The closure of the Rustock botnet command centres on 16 March 2011 did not impact spam traffic as dramatically as last year’s Pushdo, Cutwail and Bredolab closures, whereby the quantity of spam fell by two to three percentage points for a day or two before bouncing back again.

“This could be due to the closure of SpamIt, a large pharmaceutical partner program, and the fact that Rustock, which specialised in pharmaceutical spam, may well have ceased sending out mass mailings at the end of last year,” explains Darya Gudkova, head of content analysis & research at Kaspersky Lab. “It could be that the botnet was just used for different purposes. It is also possible that the cybercriminals themselves preferred to lie low for a while given the interest in botnets shown by law enforcement agencies in the latter stages of 2010.”
As a result, the amount of spam detected in mail traffic in the first quarter of 2011 averaged 78,6% – an increase of 1.4 percentage points compared with the previous quarter, though still 6,5 percentage points less than the corresponding figure for last year.
In Q1 2011, the Asian and Latin American share of the total volume of spam worldwide grew (+2,93 and +3,85 percentage points respectively) while the amount of spam originating from Eastern and Western Europe fell by 5,64 and 2,36 percentage points respectively. Africa joined the list of the most active spam senders: the volume of unsolicited messages coming from African countries accounted for 3,66% of the worldwide spam total, exceeding that of the US and Canada.

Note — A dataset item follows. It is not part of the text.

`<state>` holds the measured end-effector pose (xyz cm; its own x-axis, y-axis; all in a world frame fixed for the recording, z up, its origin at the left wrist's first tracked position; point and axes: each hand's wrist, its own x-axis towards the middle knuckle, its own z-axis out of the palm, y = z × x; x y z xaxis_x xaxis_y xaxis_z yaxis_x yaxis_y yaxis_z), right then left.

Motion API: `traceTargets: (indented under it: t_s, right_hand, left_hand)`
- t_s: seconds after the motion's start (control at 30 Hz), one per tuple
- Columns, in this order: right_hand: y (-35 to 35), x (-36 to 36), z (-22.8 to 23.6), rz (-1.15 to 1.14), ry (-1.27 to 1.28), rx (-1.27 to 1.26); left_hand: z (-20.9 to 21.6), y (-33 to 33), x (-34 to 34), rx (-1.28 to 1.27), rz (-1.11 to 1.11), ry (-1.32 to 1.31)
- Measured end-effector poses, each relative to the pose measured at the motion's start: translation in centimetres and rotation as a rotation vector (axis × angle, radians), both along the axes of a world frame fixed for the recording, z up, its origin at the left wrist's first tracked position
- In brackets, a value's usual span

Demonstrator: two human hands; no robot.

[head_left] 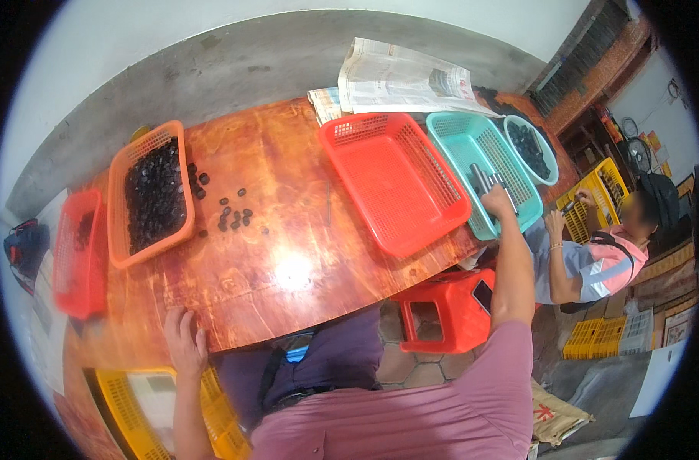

These figures are in line with Kaspersky Lab’s forecasts that botnets would start shifting to regions with less effective or non-existent anti-spam legislation. However, cybercriminal activity suggests that in future botnets will also be developed in better protected regions meaning they will be spread relatively evenly across the globe, much as they are now.
In Q1 of 2011, spammers made use of some tried and tested tricks and techniques to bypass filtering. Sending out spam e-mails containing a link to a video clip advertising spammer services was one of them. Another trick saw e-mails that read “Stop sending me spam” allegedly written by an angry recipient of spam. The e-mail was in fact itself spam with a link leading to a spammer’s site. Unfortunately, Q1 saw some tragic events including earthquakes and a major tsunami in Japan. Needless to say, spammers tried to capitalise on these events by tricking users into parting with their money by pretending to be part of the humanitarian relief effort.
Trojan-Spy.HTML.Fraud.gen maintained its leading position in the Top 10 rating of malicious programs distributed via mail traffic in the first quarter of 2011. This Trojan uses spoofing technology and appears in the form of an HTML page. It comes with a phishing email containing a link to a fake site resembling that of a well-known bank or e-pay system where the user is asked to enter a login and a password that will be used by fraudsters to access his/her confidential data.
The most notable entries in the Top 10 malicious program to spread via e-mail belonged to a mail worm family and accounted for four of the rating’s 10 entries. The main purpose of malware such as this is to harvest e-mail addresses and spread them via mail traffic.
In the first quarter of 2011 the volume of phishing e-mails was very small and accounted for only 0,03% of all mail traffic. PayPal and eBay remained in the unenviable position of being the organisations most frequently targeted by phishers. They were followed by Habbo, Facebook and former leader HSBC.
“Notably, in the first quarter of 2011 Google services such as Google AdWords and Google Checkout were attacked less often,” says Maria Namestnikova, senior spam analyst at Kaspersky Lab. “The phishers switched their attention to the highly popular Brazilian social network Orkut which is owned by Google. The attacks on this social network reached 1.96% of the total, putting it in 12th place in the list of organisations most often targeted by phishers.
“It is worth mentioning that user accounts belonging to Google’s services, including Orkut, are interconnected. Thus, having acquired credentials for one of these accounts, a cybercriminal can access any Google service registered to the same user,” concludes Namestnikova.